We can define additional regions as a map associated with the Azure regions that we want to deploy across.

additional_regions = {
  eastus2    = "10.38.4.0/23"
  westus3    = "10.38.6.0/23"
  westeurope = "10.38.8.0/23"
}

Finally, we simply iterate across this map in order to provision the Virtual Hubs to extand our V-WAN across all the desired Azure regions.

resource "azurerm_virtual_hub" "additional_regions" {

  for_each = var.additional_regions

  name                = "vhub-${var.name}-${each.key}"
  resource_group_name = var.resource_group_name
  location            = each.key
  virtual_wan_id      = azurerm_virtual_wan.main.id
  address_prefix      = each.value

}

I wrote a module that does this auto-magically.
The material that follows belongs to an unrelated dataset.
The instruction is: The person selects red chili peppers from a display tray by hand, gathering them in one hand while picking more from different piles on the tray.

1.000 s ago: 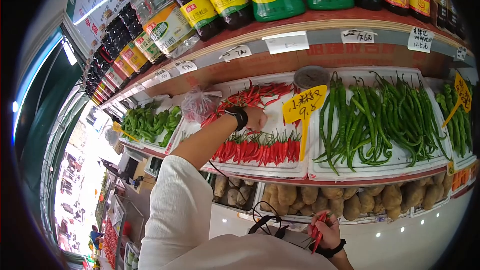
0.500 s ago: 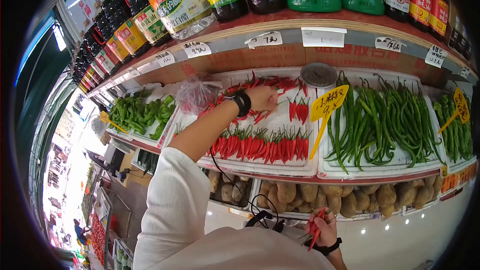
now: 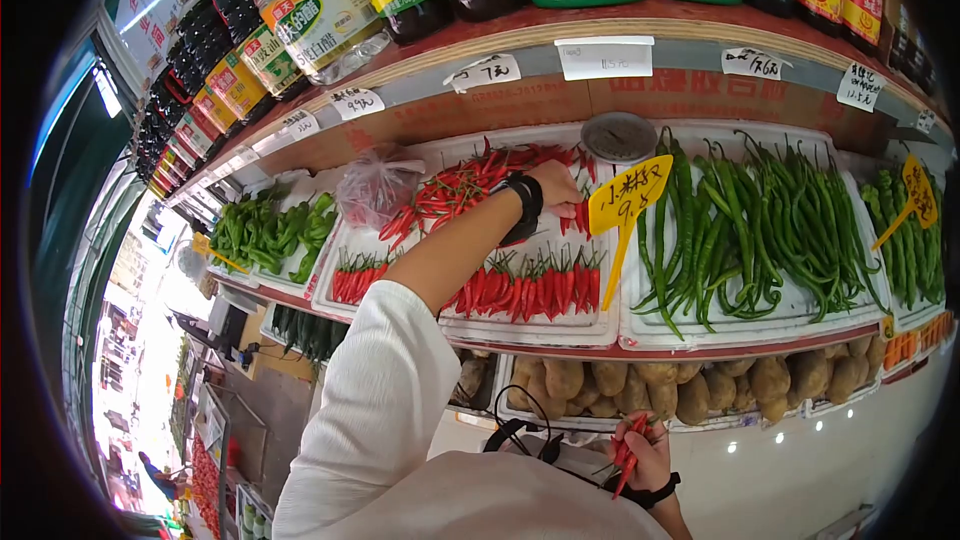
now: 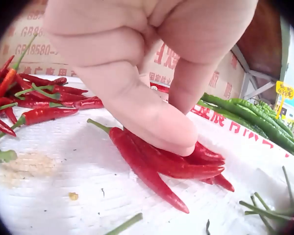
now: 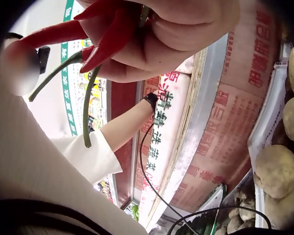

You can check it out here:

module "vwan" {
  source  = "markti/azure-terraformer/azurerm//modules/network/vwan"
  version = "1.0.15"
  resource_group_name    = azurerm_resource_group.main.name

  location               = azurerm_resource_group.main.location
  name                   = "${var.application_name}-${var.environment_name}"
  primary_address_prefix = var.primary_address_space
  additional_regions     = var.additional_regions

}

However, I might be moving it out of my markti namespace on the Terraform Registry to a more permanent home under the azure-terraformer namespace. In order to use the module you simply supply the primary address space and a map for the regions and address spaces that you so desire.

My module takes care of the rest from there! Let me know what you think! Until then — Happy Azure Terraforming!